Work task:
Search the material below for the word "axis". Copy every line that has it.
● ● ● ●
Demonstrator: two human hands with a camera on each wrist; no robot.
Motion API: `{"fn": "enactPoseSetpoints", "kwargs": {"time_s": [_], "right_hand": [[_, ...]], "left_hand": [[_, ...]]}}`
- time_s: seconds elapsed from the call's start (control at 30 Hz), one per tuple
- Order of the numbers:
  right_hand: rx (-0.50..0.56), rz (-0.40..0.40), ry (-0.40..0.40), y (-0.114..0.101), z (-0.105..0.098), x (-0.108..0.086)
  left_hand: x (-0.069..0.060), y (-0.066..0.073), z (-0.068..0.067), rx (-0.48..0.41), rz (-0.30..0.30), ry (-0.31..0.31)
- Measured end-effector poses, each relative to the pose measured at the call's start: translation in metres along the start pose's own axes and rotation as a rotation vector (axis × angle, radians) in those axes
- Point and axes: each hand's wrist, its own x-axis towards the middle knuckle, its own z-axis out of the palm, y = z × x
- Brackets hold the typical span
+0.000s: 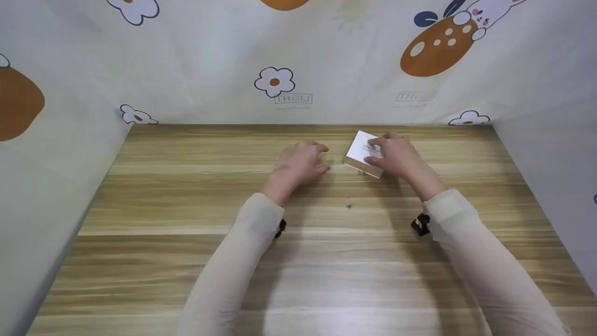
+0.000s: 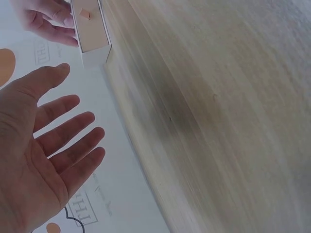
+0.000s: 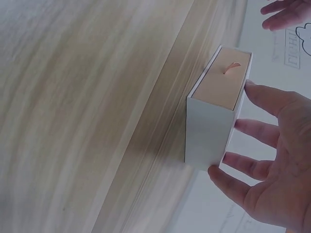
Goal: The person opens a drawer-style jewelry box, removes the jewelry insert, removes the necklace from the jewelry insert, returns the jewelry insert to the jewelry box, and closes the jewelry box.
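The white box (image 1: 357, 148) sits near the back of the desk (image 1: 140, 261), drawer (image 3: 214, 87) fully in, tab (image 3: 233, 66) untouched, the right hand's (image 1: 397, 155) spread fingertips resting on it, the left hand (image 1: 300, 162) relaxed and empty.

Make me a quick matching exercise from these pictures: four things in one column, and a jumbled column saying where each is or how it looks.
1. left hand
2. right hand
3. drawer-style box
4. pull tab

A. white outside, with a peach panel at one end
B. holding nothing, apart from the box
C. sticking out from the peach panel
D. touching the box's white top face

Pairs: 1-B, 2-D, 3-A, 4-C.
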Motion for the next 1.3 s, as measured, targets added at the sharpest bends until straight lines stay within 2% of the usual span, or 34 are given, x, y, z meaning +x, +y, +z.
{"fn": "enactPoseSetpoints", "kwargs": {"time_s": [0.5, 0.8, 1.13, 1.3], "right_hand": [[-0.095, 0.02, -0.022, -0.029, -0.006, -0.005], [-0.164, 0.035, -0.036, -0.047, -0.008, -0.01], [-0.248, 0.014, -0.012, -0.064, -0.006, -0.016], [-0.248, -0.006, -0.001, -0.065, -0.005, -0.017]], "left_hand": [[0.0, 0.004, -0.001, -0.088, 0.017, -0.013], [0.001, 0.005, 0.005, -0.174, 0.017, -0.018], [0.001, 0.005, 0.015, -0.169, 0.026, 0.02], [0.001, 0.005, 0.021, -0.148, 0.008, -0.006]]}}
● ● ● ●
Task result:
- Measured end-effector poses, each relative to the pose measured at the call's start: translation in metres along the start pose's own axes and rotation as a rotation vector (axis × angle, radians) in those axes
- Point and axes: each hand's wrist, its own x-axis towards the middle knuckle, its own z-axis out of the palm, y = z × x

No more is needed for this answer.